Transcribe the listing exactly, skipping every picture.
==== DATA PROVIDED ====
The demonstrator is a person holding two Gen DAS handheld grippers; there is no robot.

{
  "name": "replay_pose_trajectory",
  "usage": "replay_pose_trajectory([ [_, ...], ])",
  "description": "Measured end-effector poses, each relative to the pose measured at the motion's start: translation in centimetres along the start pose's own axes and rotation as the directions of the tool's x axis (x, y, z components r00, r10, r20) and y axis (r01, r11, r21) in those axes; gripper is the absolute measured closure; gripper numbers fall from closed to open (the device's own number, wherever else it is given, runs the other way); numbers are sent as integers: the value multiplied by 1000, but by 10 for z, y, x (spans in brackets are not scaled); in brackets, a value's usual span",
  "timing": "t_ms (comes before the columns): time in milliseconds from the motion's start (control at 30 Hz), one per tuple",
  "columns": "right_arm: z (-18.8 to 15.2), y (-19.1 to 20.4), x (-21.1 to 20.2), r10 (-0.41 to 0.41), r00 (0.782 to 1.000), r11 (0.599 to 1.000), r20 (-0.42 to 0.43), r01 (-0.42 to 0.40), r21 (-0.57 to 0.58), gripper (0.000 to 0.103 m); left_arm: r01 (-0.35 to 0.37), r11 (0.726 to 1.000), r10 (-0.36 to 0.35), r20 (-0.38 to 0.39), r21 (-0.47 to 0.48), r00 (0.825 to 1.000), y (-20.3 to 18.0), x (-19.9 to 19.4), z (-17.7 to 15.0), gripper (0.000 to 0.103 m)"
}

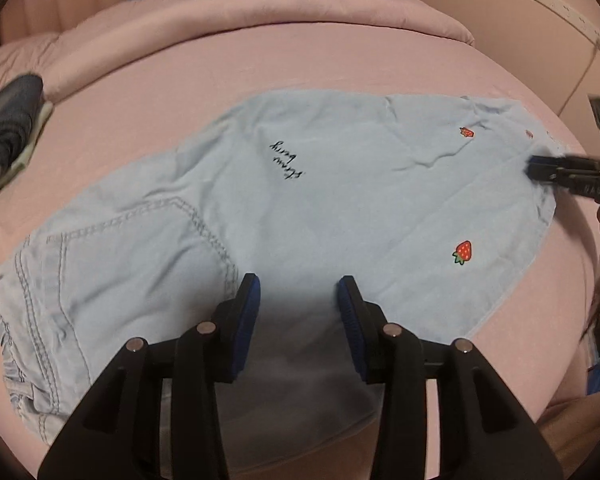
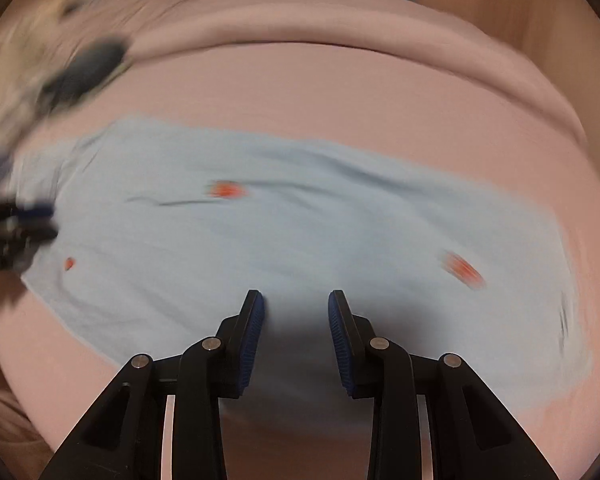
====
ANSWER BELOW ->
The demonstrator is a person holding two Gen DAS handheld grippers; there is no robot.

{
  "name": "replay_pose_trajectory",
  "usage": "replay_pose_trajectory([ [_, ...], ])",
  "description": "Measured end-effector poses, each relative to the pose measured at the motion's start: translation in centimetres along the start pose's own axes and rotation as the directions of the tool's x axis (x, y, z components r00, r10, r20) and y axis (r01, r11, r21) in those axes; gripper is the absolute measured closure; gripper numbers fall from closed to open (the device's own number, wherever else it is given, runs the other way); numbers are sent as integers: the value multiplied by 1000, but by 10 for z, y, x (spans in brackets are not scaled); in brackets, a value's usual span",
  "timing": "t_ms (comes before the columns): time in milliseconds from the motion's start (control at 30 Hz), one per tuple",
  "columns": "right_arm: z (-18.8 to 15.2), y (-19.1 to 20.4), x (-21.1 to 20.2), r10 (-0.41 to 0.41), r00 (0.782 to 1.000), r11 (0.599 to 1.000), r20 (-0.42 to 0.43), r01 (-0.42 to 0.40), r21 (-0.57 to 0.58), gripper (0.000 to 0.103 m); left_arm: r01 (-0.35 to 0.37), r11 (0.726 to 1.000), r10 (-0.36 to 0.35), r20 (-0.38 to 0.39), r21 (-0.47 to 0.48), r00 (0.825 to 1.000), y (-20.3 to 18.0), x (-19.9 to 19.4), z (-17.7 to 15.0), gripper (0.000 to 0.103 m)"
}

Nothing more remains in this exercise.